Research in the European Journal of International Management, has looked at the connection between economic distance and the survival of foreign subsidiaries. The findings, based on a sample of 1771 Finnish foreign direct investments, shed light on the non-linear relationship between these factors and underscore the role of focused strategy in ensuring the success of a company’s foreign subsidiary operations.
As a concept, economic distance refers to the disparities in economic conditions and factors between a company’s home nation and foreign countries that host its subsidiaries. It is a major focus of international management research. In the paper by Pratik Arte of the Newcastle Business School at Northumbria University, UK and his late colleague Jorma Larimo who was at the University of Vaasa, Finland, it is argued that economic distance, when combined with arbitrage opportunities and associated costs, can shape the fate of foreign subsidiaries.
The researchers constructed an index to measure economic distance, drawing upon international production and organizational learning theory and using the statistical Mahalanobis method to calculate economic distance based on various factors. They tested their hypothesis using Cox’s proportional hazard model to analyzing the sample of Finnish foreign direct investments. The analysis showed an inverted U-shaped relationship between economic distance and the survival of subsidiaries. Initially, as economic distance increases, subsidiary survival improves but beyond a threshold, survival rates begin to decline as operating costs outweigh the benefits of operating in countries that are even more economically distant.
The study also highlights the role of prior experience and ownership in coping with the challenges in economically distant countries. Firms that have experience with foreign host countries, as well as wholly owned subsidiaries, could cope much better with the requisite operating costs. In contrast, joint ventures worked best between economically similar countries, where the costs and challenges were relatively lower.
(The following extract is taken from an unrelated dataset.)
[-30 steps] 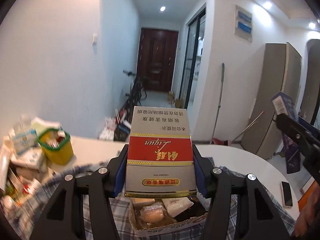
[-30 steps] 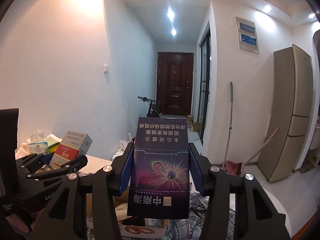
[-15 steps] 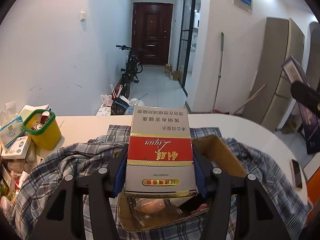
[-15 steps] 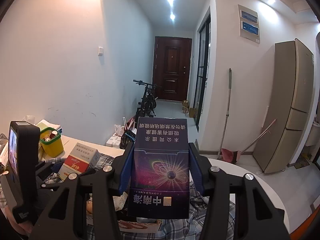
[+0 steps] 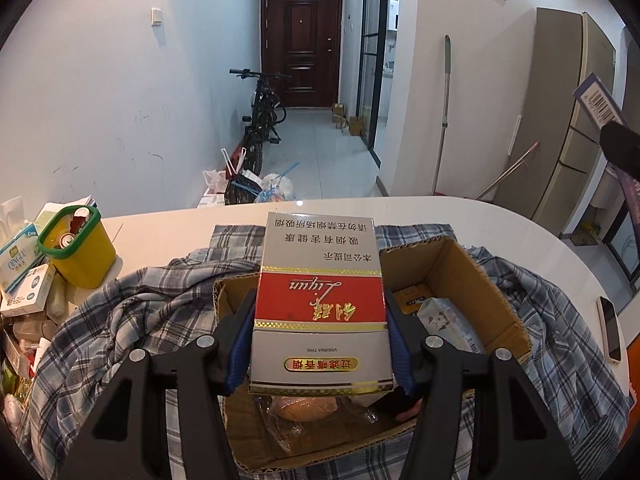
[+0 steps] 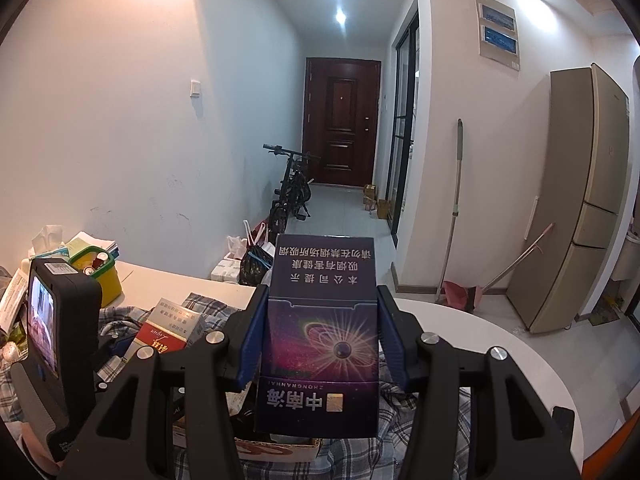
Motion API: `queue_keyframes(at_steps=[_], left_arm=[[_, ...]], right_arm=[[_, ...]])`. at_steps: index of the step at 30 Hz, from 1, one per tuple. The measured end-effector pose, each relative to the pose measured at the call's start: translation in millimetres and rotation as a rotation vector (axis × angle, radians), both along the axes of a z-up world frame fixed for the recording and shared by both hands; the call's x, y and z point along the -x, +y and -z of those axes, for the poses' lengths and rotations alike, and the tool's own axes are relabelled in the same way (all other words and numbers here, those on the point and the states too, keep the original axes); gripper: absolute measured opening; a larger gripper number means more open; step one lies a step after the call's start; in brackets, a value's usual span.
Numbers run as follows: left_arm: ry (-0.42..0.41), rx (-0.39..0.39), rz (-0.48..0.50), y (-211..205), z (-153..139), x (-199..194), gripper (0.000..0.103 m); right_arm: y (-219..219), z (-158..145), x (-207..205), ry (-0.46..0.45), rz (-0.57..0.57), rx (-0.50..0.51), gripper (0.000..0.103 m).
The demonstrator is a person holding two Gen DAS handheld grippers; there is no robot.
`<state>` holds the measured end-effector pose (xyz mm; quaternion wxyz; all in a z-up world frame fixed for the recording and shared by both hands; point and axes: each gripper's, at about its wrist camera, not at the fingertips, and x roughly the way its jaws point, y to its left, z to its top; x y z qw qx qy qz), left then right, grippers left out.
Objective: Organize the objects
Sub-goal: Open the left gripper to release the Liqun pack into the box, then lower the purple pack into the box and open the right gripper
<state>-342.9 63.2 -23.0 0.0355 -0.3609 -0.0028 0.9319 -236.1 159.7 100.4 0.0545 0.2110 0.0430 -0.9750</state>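
My left gripper [image 5: 320, 320] is shut on a red and grey cigarette carton [image 5: 320, 304] and holds it over an open cardboard box [image 5: 452, 260]. The box sits on a plaid shirt [image 5: 132, 320] and holds snack packets [image 5: 444, 320]. My right gripper [image 6: 320, 340] is shut on a dark blue cigarette carton [image 6: 320, 340], raised above the same box [image 6: 276, 450]. In the right wrist view the left gripper's body [image 6: 60, 340] and its red carton [image 6: 164, 338] show at the left. The blue carton [image 5: 596, 100] shows at the right edge of the left wrist view.
A round white table [image 5: 400, 208] carries the shirt and box. A yellow bin with a green rim [image 5: 76, 248] and tissue boxes [image 5: 20, 252] stand at the left. A phone [image 5: 610, 330] lies at the right edge. A bicycle [image 5: 262, 120], fridge [image 6: 580, 200] and mop are beyond.
Both grippers have tilted downward, the left one lower over the box, so the open box and the table now show more fully. Both cartons stay gripped.
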Motion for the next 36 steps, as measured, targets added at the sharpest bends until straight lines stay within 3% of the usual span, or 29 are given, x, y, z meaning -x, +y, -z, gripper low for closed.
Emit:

This research could have implications for companies attempting to venture into foreign markets. While an economically distant country might be enticing because it presents lucrative arbitrage opportunities, the study shows that companies need to work strategically lest they fall fowl of that U-shaped curve! Prior experience and an appropriate ownership structure can mitigate some of the challenges, the research suggests.
Arte, P. and Larimo, J. (2023) ‘Revisiting economic distance and its role in foreign subsidiary survival’, European J. International Management, Vol. 20, No. 3, pp.369–407.